Transfection of adenovirus-infected cells.

293 cells were propagated in Iscove's modified Dulbecco's medium supplemented with 10% fetal bovine serum (HyClone Laboratories). The 293 cells were seeded at 4 × 10⁵ cells/well in six-well dishes 36 to 40 h before an experiment. The cells were infected at a multiplicity of 5 PFU/cell with Ad5dl312 (26), which contains a deletion in the E1A region of adenovirus type 5. After 1 h, cells were transfected by the calcium phosphate precipitate method. DNA (2 to 4 μg/well) was premixed with 2× HeBS, pH 7.05 (0.280 M NaCl, 50 mM HEPES, 1.5 mM Na₂HPO₄) (120 μl/well), and then an equal volume of CaTE (0.30 M CaCl₂, 1 mM Tris-HCl [pH 7.5], 0.1 mM EDTA) (120 μl/well) was added. The DNA-calcium phosphate precipitate was allowed to form for 2 to 5 min at room temperature before being added to tissue culture medium (2 ml/well). Transfected cells were incubated overnight at 37°C, rinsed two times in phosphate-buffered saline (0.137 M NaCl, 2.7 mM KCl, 1.5 mM KH₂PO₄), 8.1 mM Na₂HPO₄), and refed with medium supplemented with 10% fetal bovine serum. In time course experiments, time zero was the point at which cells were refed after the transfection procedure.

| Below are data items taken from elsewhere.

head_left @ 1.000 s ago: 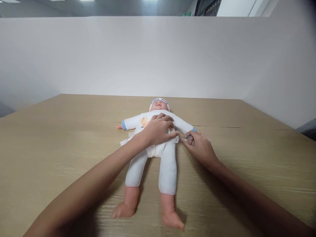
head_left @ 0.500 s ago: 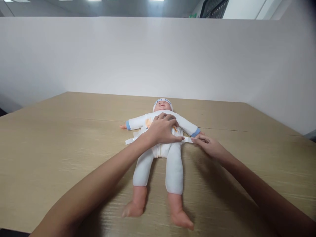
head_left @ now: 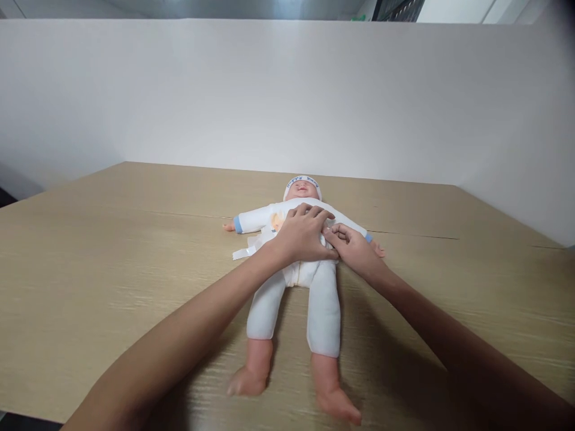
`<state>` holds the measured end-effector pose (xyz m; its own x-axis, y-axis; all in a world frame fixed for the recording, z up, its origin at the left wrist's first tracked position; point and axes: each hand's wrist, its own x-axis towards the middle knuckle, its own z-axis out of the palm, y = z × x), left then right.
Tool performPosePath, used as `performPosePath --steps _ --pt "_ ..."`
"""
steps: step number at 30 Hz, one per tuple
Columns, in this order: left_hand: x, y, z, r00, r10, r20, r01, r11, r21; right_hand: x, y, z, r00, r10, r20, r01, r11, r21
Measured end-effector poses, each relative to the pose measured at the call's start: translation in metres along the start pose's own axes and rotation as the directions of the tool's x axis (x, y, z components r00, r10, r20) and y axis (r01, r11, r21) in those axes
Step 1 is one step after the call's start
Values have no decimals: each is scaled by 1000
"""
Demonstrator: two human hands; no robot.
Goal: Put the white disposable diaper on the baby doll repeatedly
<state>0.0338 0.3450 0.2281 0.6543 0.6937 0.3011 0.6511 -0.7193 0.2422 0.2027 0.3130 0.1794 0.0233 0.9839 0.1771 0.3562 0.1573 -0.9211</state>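
A baby doll [head_left: 323, 311] in a white suit with blue cuffs lies face up, feet towards me. Around its hips is a white diaper [head_left: 300, 275]. My left hand [head_left: 305, 234] rests over the diaper's front at the belly, fingers spread and thumb apart, covering most of it. Close beside its thumb, my right hand [head_left: 353, 246] pinches the diaper's tab at the doll's waist on the right; the tab itself is mostly hidden by the fingers. On the left side, another white diaper tab [head_left: 243, 254] sticks out loose over the table.
The doll lies on a wide wooden table [head_left: 135, 287] with a seam running across it. A pale wall or partition [head_left: 287, 96] rises behind the table's far edge. The doll's head wears a white printed band [head_left: 303, 179].
My right hand has moved left and inward, bringing the right tab from out beside the doll to its waist. My left hand stays on the diaper's front. The view has shifted slightly.
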Motion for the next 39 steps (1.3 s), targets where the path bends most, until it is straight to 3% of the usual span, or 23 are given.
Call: performPosePath --steps 2,4,7,10,12,15,17,21,27,32,36,39 --pt "0 0 2 1000 3 -4 -3 1000 -4 -15 8 1 992 -91 -83 92 996 8" --pt "0 -1 4 1000 3 -7 -3 1000 -18 -31 15 -1 961 -244 -128 233 967 -99" --pt "2 -4 2 1000 -5 -4 5 997 -83 -46 20 -4 888 -460 -20 440 860 -257" --pt "3 -14 -11 994 93 51 -73 947 -314 -49 23 -4 838 -540 79 540 800 -263" --pt "-2 -26 -20 990 143 -3 -123 837 -534 -46 26 -4 824 -557 105 563 782 -268" --pt "-28 -52 -24 983 5 -184 -126 747 -652 -44 29 -7 805 -574 152 591 748 -303" --pt "-54 -72 -18 967 -116 -228 -37 818 -574 -45 31 -9 795 -583 168 602 724 -335" --pt "-105 -108 -2 931 -301 -208 237 929 -284 -48 24 -11 783 -607 138 601 681 -417" --pt "-124 -117 -3 929 -358 -90 363 931 43 -37 -32 9 752 -655 70 596 631 -497" --pt "-123 -114 -7 899 -436 -41 438 896 70 19 -75 37 749 -589 304 649 559 -516" --pt "-124 -121 -11 875 -482 40 484 874 -51 76 -84 49 830 -243 501 529 626 -572" --pt "-124 -128 -16 851 -515 103 522 807 -277 101 -86 52 829 -78 553 452 677 -581"
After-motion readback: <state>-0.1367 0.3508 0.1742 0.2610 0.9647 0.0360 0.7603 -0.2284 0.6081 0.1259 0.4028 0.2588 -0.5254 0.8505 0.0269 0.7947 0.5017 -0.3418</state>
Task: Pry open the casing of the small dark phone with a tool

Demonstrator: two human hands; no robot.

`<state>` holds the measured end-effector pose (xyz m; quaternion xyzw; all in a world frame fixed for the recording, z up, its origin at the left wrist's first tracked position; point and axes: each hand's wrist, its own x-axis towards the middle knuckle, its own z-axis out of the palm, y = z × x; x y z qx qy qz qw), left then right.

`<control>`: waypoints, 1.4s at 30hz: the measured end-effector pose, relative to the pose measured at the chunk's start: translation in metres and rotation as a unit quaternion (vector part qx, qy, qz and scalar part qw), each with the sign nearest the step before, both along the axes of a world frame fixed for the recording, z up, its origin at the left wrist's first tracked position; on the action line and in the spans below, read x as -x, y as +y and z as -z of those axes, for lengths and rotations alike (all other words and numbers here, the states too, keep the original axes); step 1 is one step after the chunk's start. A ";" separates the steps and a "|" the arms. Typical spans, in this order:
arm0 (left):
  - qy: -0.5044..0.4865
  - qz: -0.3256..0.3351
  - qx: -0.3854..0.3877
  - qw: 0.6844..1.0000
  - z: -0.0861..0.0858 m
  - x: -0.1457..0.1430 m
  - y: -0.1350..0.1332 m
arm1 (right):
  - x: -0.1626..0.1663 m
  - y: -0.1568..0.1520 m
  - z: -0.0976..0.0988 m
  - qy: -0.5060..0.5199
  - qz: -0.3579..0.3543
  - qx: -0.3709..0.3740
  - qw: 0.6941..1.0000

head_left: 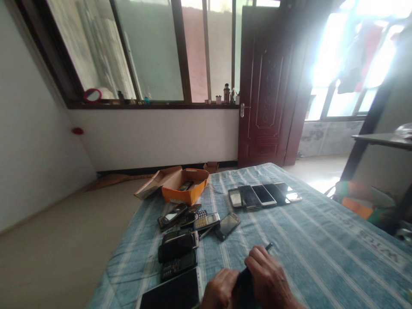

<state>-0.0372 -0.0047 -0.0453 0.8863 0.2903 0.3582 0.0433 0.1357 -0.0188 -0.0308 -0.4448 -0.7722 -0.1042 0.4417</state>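
Note:
My left hand (220,288) and my right hand (268,277) are close together at the lower middle of the view, both closed around a dark, phone-like object (245,283). Most of it is hidden by my fingers. A thin dark tip (269,246) sticks out past my right fingers; whether it is part of the same object I cannot tell. Left of my hands lies a large phone or tablet (175,292) with a black screen and white edge. Beyond it, several old phones are heaped, among them a keypad phone (207,221) and a touchscreen phone (229,226).
An open orange box (185,195) with phones inside stands at the bed's far left. Several smartphones (264,195) lie overlapping in a row at the far side. A striped blue sheet (309,249) covers the bed. Behind stands a dark red door (265,86).

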 end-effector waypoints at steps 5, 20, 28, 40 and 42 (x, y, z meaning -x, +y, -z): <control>0.016 -0.001 0.020 1.000 0.002 0.003 0.000 | -0.016 0.004 -0.004 0.000 0.034 0.011 0.999; -0.025 -0.008 -0.070 0.997 0.004 -0.006 0.005 | 0.001 0.000 0.005 -0.006 0.034 -0.016 0.999; -0.008 -0.009 -0.035 0.999 0.002 -0.005 0.000 | 0.013 -0.003 0.007 -0.008 -0.010 -0.011 1.000; 0.025 -0.012 0.014 1.000 0.000 -0.001 0.000 | -0.016 0.004 0.002 0.024 0.061 0.024 0.998; 0.015 -0.015 0.015 1.000 -0.001 -0.002 -0.001 | -0.002 0.001 0.005 0.015 0.043 0.004 0.999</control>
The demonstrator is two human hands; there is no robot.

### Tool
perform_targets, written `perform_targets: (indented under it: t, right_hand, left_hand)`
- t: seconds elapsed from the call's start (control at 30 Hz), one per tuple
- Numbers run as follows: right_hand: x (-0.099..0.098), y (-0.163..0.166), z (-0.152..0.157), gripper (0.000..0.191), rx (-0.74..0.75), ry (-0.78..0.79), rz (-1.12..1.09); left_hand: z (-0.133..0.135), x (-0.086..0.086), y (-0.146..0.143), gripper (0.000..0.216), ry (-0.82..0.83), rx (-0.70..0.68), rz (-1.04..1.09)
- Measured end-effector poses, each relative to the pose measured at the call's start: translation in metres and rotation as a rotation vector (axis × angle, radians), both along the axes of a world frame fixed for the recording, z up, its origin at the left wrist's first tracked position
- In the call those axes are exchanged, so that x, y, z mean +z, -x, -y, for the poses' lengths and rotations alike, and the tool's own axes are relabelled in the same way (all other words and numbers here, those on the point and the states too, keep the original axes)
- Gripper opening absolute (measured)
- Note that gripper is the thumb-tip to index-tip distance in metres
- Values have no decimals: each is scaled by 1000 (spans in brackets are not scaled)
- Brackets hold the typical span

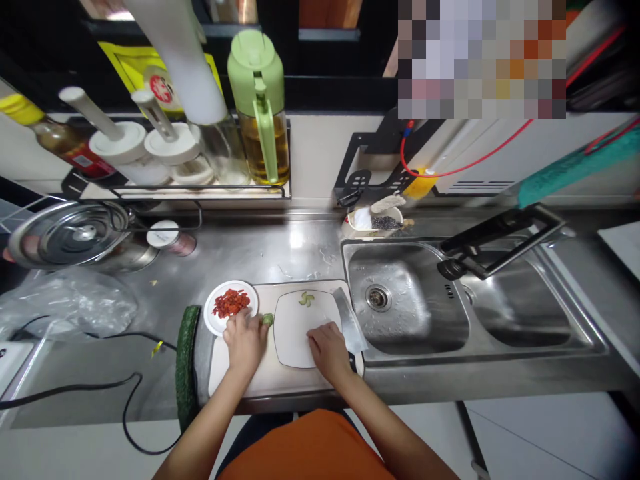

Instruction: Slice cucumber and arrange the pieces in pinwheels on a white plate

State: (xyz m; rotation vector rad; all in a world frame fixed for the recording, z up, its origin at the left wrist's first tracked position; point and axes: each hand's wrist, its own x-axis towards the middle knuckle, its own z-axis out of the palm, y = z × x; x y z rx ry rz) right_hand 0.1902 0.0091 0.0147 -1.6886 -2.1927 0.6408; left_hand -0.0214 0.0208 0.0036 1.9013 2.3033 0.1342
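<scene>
My left hand [245, 343] reaches over the cutting board beside a round white plate of chopped red pepper [231, 303]. Its fingers are bent round a few cucumber slices [267, 320], mostly hidden by the hand. On the squarish white plate [293, 340] rests my right hand [329, 348], fingers stretched out over its right side. Several thin green cucumber slices [306, 299] lie fanned near that plate's far edge. A cleaver [350, 321] lies along the right side of the cutting board [250, 388], its handle partly behind my right wrist.
A whole cucumber [187, 360] lies left of the board. The double sink [410, 300] with its black faucet [493, 243] is at right. Black cable [75, 387] and a plastic bag [70, 303] lie at left. An oil jug [260, 113] and jars stand on the rack behind.
</scene>
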Motion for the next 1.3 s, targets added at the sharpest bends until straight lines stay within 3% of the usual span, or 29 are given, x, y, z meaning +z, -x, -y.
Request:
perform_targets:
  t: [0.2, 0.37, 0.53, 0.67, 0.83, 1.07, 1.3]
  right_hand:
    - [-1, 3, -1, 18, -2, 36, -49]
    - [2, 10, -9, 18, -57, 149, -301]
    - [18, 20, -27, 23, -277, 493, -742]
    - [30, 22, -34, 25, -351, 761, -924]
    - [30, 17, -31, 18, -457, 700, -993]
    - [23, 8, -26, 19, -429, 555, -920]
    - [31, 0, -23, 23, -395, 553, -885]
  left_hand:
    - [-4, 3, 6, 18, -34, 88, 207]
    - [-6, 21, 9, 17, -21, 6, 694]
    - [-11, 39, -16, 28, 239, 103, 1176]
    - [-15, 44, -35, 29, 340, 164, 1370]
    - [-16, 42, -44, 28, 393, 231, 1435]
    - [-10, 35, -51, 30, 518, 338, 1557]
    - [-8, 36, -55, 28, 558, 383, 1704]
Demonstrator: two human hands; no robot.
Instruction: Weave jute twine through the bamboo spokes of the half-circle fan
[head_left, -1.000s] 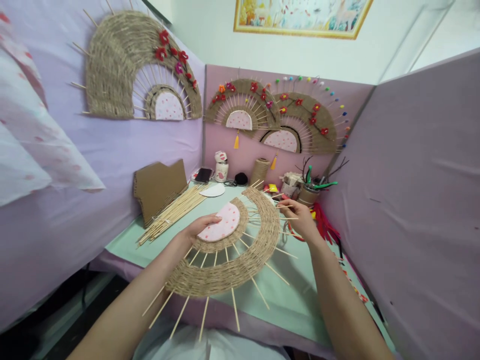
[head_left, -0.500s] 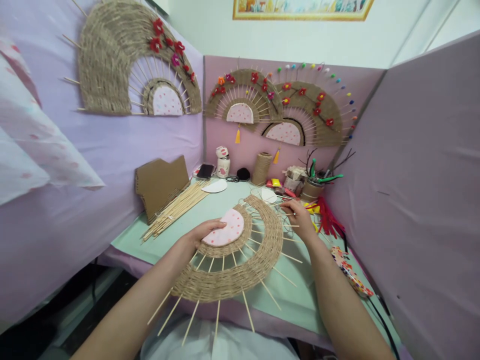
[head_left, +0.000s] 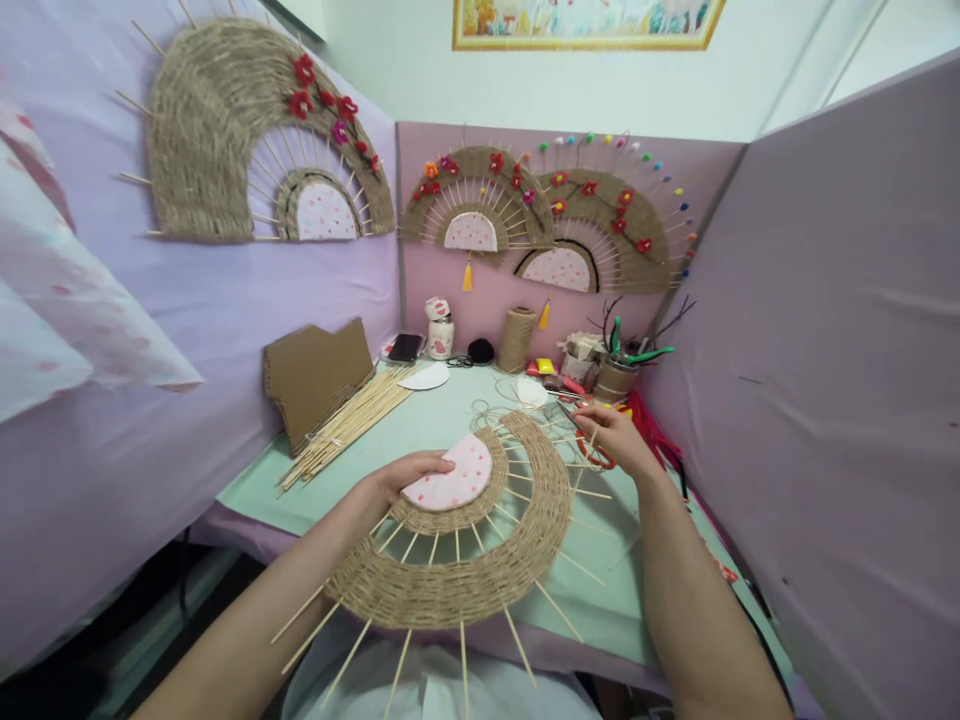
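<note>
A half-round woven jute fan (head_left: 480, 570) with bamboo stick ribs lies on the pale green table (head_left: 600, 590) in front of me. My left hand (head_left: 401, 477) rests flat on its pink spotted centre piece (head_left: 459, 475), fingers stretched out. My right hand (head_left: 616, 436) is at the fan's right end, fingers pinched on a strand of jute twine (head_left: 499, 408) near the stick tips. Red-handled scissors (head_left: 594, 455) lie just under that hand.
A bundle of bamboo sticks (head_left: 349, 425) and brown cardboard (head_left: 315, 375) lie at the left. A jute spool (head_left: 516, 340), a phone (head_left: 406, 347), a small jar and a tool pot (head_left: 616, 378) stand at the back. Finished fans hang on the purple partition walls.
The fan has shifted slightly toward me. My right hand moved a little right and down along the fan's end, and loose twine now shows above the fan. My left hand stayed on the centre.
</note>
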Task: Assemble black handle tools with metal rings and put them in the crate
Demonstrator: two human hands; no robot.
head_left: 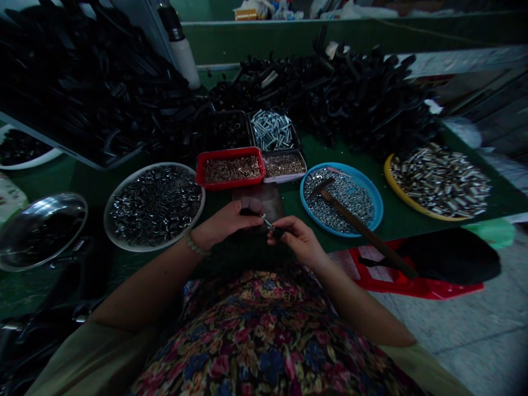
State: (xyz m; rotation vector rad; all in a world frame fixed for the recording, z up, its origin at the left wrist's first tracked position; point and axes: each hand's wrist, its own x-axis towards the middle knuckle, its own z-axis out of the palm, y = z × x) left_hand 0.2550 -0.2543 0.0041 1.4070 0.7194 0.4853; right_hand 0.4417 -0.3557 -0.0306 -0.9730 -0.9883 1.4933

Analysis of intracellular AAV2 DNAs.

At various times following transfection, cells (8 × 10⁵ to 10⁶ cells/sample) were resuspended in spent tissue culture medium and then separated from the medium by centrifugation (13,000 rpm for 2 min). The cells were lysed in hypotonic TE buffer (10 mM Tris-HCl [pH 8.0], 1 mM EDTA) and subjected to three rounds of freezing at −80°C and thawing at 37°C, and the cell pellet was separated from the lysate by centrifugation (13,000 rpm for 5 min). The cell pellets were resuspended in lysis buffer (2% sodium dodecyl sulfate [SDS], 0.15 M NaCl, 10 mM Tris-HCl, 1 mM EDTA) at 3 × 10⁶ cell equivalents/ml and incubated for 2 h at 55°C. Cellular DNA was sheared by passing the sample through a syringe fitted with a 25-gauge needle 10 times. Hypotonic TE lysates and tissue culture medium were adjusted to 2% SDS and 0.15 M NaCl. All samples were digested with proteinase K (0.5 mg/ml) for 1 to 2 h at 37°C. An equal number of cell equivalents (10⁴) of each sample was subjected to electrophoresis through a 1% agarose gel in TAE buffer (20 mM Tris-HCl [pH 8.5], 2.5 mM sodium acetate, 0.5 mM EDTA), and the DNA was transferred to a nitrocellulose membrane. The membrane was hybridized overnight at 65°C to a ³²P-labeled, random-primed probe DNA in a mixture containing 0.75 M NaCl, 75 mM sodium citrate, 25 mM Na₂HPO₄, 0.1% polyvinylpyrrolidone 40 (Sigma), 0.1% Ficoll type 400 (Sigma), 0.1% bovine serum albumin, and 0.25 mg of sonicated salmon sperm DNA per ml. The membranes were washed two times in 0.3 M NaCl–0.03 M sodium citrate–0.1% SDS for 30 min at 65°C and two times in 0.03 M NaCl–0.003 M sodium citrate–0.1% SDS for 30 min at 65°C. Bands were quantified using a PhosphorImager (Molecular Dynamics).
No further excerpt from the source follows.